After years of bitterness, Roseboro and Marichal became close friends in the 1980s, getting together occasionally at old-timers' games, golf tournaments, and charity events. Dodger fans remained angry with Marichal for several years after the altercation and reacted unfavorably when the Dodgers signed him in 1975. Roseboro, who had forgiven Marichal, would personally appeal to fans to do the same.

When Marichal failed to get elected to the Baseball Hall of Fame in his first two years of eligibility, Roseboro appealed to the Baseball Writers' Association of America not to hold the incident against Marichal. Thanks in part to the appeal, Marichal was finally elected to the Hall of Fame in 1983, and would thank Roseboro during his induction speech. Marichal later recalled that Koufax approached him after his induction ceremony in order to clear up what had happened that day: "Sandy talked to me after I was inducted into the Hall of Fame. I felt so good about what he had to say. I couldn't live with that inside of me. He told me all the details about what happened. It took some of the pressure off. I really regret what happened because I used that bat. I'm not the type of person who would do that."

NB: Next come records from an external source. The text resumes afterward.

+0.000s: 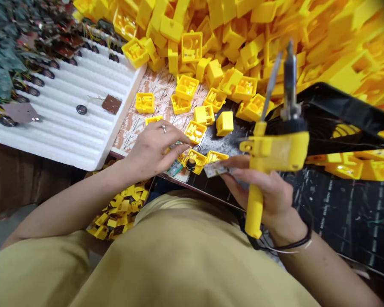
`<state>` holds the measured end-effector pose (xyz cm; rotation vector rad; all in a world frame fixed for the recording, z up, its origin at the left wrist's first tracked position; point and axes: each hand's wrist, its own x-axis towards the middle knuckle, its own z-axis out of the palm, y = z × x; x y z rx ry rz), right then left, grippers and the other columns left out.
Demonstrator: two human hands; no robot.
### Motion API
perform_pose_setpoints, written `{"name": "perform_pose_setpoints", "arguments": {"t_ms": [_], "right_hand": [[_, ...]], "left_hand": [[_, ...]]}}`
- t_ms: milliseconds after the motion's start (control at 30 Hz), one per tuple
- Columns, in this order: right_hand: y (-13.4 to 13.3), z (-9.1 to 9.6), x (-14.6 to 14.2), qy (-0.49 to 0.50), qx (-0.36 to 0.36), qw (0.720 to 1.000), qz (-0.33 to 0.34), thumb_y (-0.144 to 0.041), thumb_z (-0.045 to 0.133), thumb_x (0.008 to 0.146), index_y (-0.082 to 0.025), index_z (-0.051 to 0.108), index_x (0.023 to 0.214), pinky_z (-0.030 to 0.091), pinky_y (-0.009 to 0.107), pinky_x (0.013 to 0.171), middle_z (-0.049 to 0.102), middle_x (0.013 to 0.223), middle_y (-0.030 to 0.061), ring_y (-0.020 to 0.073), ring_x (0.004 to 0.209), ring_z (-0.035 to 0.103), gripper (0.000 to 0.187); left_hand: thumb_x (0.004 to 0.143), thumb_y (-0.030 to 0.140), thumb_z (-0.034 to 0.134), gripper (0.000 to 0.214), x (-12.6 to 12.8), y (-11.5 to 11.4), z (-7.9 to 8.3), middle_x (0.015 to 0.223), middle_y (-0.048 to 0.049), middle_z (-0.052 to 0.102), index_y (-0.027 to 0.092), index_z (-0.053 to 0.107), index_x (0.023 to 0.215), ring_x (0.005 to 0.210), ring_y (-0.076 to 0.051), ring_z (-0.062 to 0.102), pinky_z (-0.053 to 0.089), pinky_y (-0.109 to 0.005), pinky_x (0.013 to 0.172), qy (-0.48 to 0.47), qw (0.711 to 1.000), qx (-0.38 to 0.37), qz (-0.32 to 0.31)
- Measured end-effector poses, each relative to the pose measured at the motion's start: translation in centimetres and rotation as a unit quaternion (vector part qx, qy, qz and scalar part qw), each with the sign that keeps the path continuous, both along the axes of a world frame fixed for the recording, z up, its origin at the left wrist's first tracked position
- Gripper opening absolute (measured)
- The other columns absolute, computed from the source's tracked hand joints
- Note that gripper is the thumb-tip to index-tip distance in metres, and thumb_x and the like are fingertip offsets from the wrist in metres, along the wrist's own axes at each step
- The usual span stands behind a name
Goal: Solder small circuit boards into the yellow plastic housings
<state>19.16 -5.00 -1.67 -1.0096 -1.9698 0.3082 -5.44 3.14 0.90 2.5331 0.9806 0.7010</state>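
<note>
L hand: L hand [153, 149] palm down, wrist bent, forearm coming in from lower left. Fingers half curled, tips on a yellow housing [193, 162]; thumb tucked beneath. Can't tell if it really pinches or just rests. Ring [164, 128] on one finger.
R hand: R hand [269, 196] wrapped tight round the grip of the solder gun [270, 153], grip pointing down, iron tip up and away. Fingertips also pinch a small grey board [216, 169]. Black band [294, 245] on wrist.
Housing pos: at near edge of bench, between both hands, just beside the grey board; black round part seated in it, green pcb [174, 169] at its left edge.
Around: loose housings [205, 114] scattered just behind the L hand; big yellow heap [243, 34] further back, crowding the work spot.
In the way: gun body and black stand [342, 106] hide the bench to the right.
Foam tray: white foam tray [67, 128] at left holds a round speaker [81, 109] and a brown board [111, 103], wired; more wired boards along its far edge.
Lower box: box [121, 209] under bench edge, yellow bits inside.
</note>
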Motion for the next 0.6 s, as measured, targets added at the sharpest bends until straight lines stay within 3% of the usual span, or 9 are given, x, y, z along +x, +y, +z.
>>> {"name": "perform_pose_setpoints", "arguments": {"t_ms": [133, 267, 333, 433, 533, 600], "right_hand": [[-0.9, -1.1, 0.7, -0.006, 0.028, 0.999, 0.033, -0.006, 0.069, 0.079, -0.034, 0.055, 0.125, 0.060, 0.031, 0.077, 0.071, 0.109, -0.0003, 0.0177, 0.090, 0.071, 0.055], [-1.1, -1.1, 0.1, -0.016, -0.005, 1.000, 0.025, -0.008, 0.064, 0.081, -0.032, 0.059, 0.120, 0.061, 0.028, 0.073, 0.073, 0.099, -0.0013, 0.0176, 0.085, 0.071, 0.046], [-1.2, -0.7, -0.4, -0.023, -0.039, 0.999, 0.013, -0.013, 0.062, 0.085, -0.030, 0.061, 0.116, 0.060, 0.027, 0.067, 0.073, 0.092, -0.0010, 0.0177, 0.078, 0.071, 0.036], [-1.1, -0.3, -0.5, -0.029, -0.062, 0.998, 0.001, -0.019, 0.064, 0.086, -0.030, 0.061, 0.113, 0.061, 0.029, 0.066, 0.073, 0.087, -0.0015, 0.0186, 0.076, 0.072, 0.030], [-0.7, -0.1, 0.4, -0.025, -0.038, 0.999, -0.014, -0.019, 0.076, 0.078, -0.033, 0.057, 0.117, 0.061, 0.036, 0.082, 0.072, 0.105, 0.0011, 0.0219, 0.093, 0.071, 0.046], [-0.2, -0.3, 1.2, -0.053, -0.022, 0.998, -0.025, -0.022, 0.080, 0.076, -0.029, 0.052, 0.122, 0.058, 0.043, 0.091, 0.070, 0.111, 0.0061, 0.0249, 0.102, 0.069, 0.055]], "left_hand": [[0.098, 0.037, 0.045, 0.035, 1.0, 0.8, 0.7, 0.090, -0.0042, 0.075, 0.018, 0.073, 0.086, 0.092, -0.022, 0.059, 0.041, -0.038, 0.086, 0.130, 0.989, -0.058, -0.030], [0.099, 0.046, 0.038, 0.049, 3.7, 0.9, 1.5, 0.089, -0.0058, 0.075, 0.019, 0.075, 0.080, 0.094, -0.023, 0.058, 0.035, -0.046, 0.094, 0.199, 0.972, -0.113, -0.050], [0.093, 0.046, 0.051, 0.036, 4.8, 0.7, 1.6, 0.089, -0.0048, 0.075, 0.020, 0.075, 0.087, 0.096, -0.023, 0.061, 0.036, -0.046, 0.096, 0.163, 0.975, -0.145, -0.037], [0.085, 0.029, 0.062, 0.018, 5.4, 0.4, 1.4, 0.089, -0.0016, 0.077, 0.019, 0.074, 0.092, 0.088, -0.017, 0.066, 0.044, -0.034, 0.088, 0.042, 0.967, -0.249, -0.021], [0.086, 0.023, 0.058, 0.018, 5.0, 0.4, 1.3, 0.085, -0.0005, 0.077, 0.018, 0.075, 0.092, 0.078, -0.013, 0.067, 0.047, -0.026, 0.076, -0.014, 0.945, -0.327, -0.026], [0.088, 0.024, 0.057, 0.020, 4.7, 0.5, 1.4, 0.084, -0.0010, 0.077, 0.019, 0.076, 0.092, 0.078, -0.014, 0.067, 0.046, -0.031, 0.083, 0.038, 0.953, -0.299, -0.036]]}}
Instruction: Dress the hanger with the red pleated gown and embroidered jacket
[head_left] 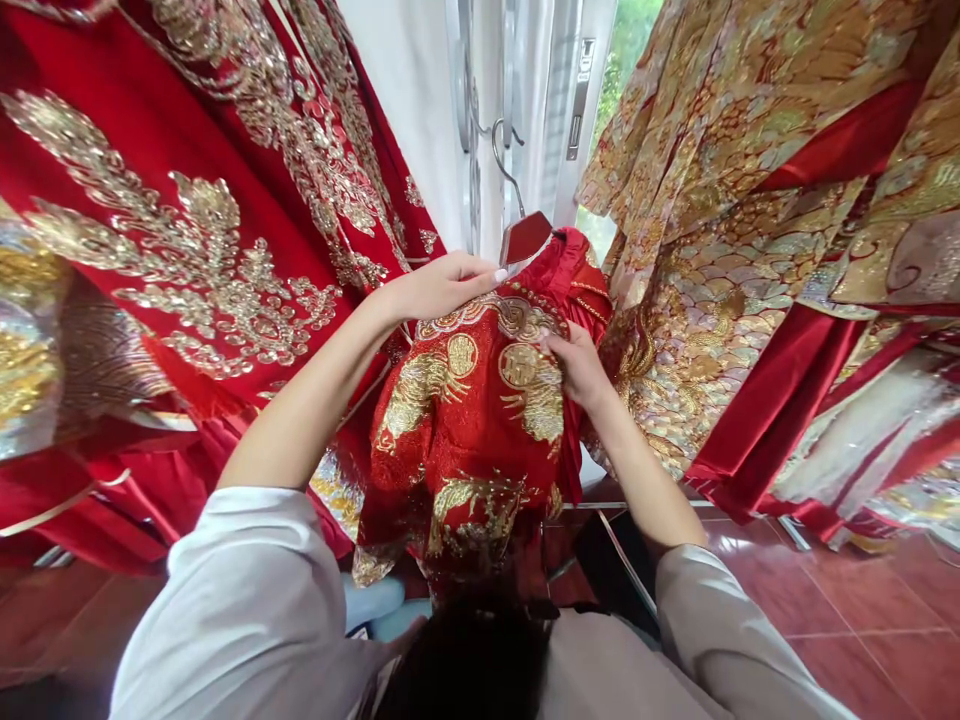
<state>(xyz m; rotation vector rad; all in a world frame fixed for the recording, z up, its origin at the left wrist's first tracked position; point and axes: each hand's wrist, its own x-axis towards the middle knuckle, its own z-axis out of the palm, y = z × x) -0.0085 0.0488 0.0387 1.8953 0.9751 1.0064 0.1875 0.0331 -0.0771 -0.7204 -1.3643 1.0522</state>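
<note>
In front of me a red jacket (484,430) with gold embroidery hangs from a brown hanger (527,238), whose metal hook is caught on a rail by the door. My left hand (444,288) is closed over the jacket's shoulder beside the collar, its fingertips close to the hanger; the thumb is hidden. At the opposite shoulder my right hand (579,368) pinches the jacket's edge, thumb on the front and the other fingers behind the cloth. Red fabric shows behind the jacket on the right.
Red garments with silver-gold beading (225,270) crowd the left. Gold patterned robes (705,250) with red sashes hang on the right. A white door frame (577,120) stands behind the hanger. Reddish tiles (847,600) cover the floor.
</note>
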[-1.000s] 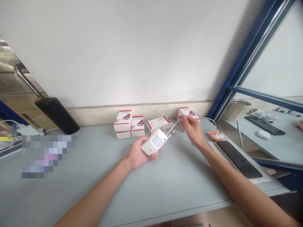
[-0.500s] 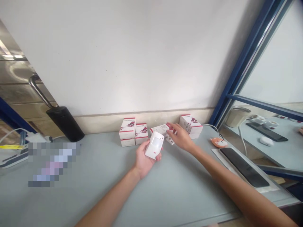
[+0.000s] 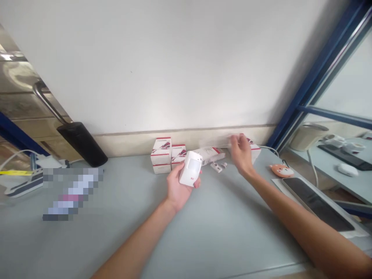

Roseboro later stated: "There were no hard feelings on my part and I thought if that was made public, people would believe that this was really over with. So I saw him at a Dodger old-timers' game, and we posed for pictures together, and I actually visited him in the Dominican. The next year, he was in the Hall of Fame. Hey, over the years, you learn to forget things."

When Roseboro died, Marichal served as an honorary pallbearer at his funeral. "Johnny's forgiving me was one of the best things that happened in my life," he said, at the service. "I wish I could have had John Roseboro as my catcher."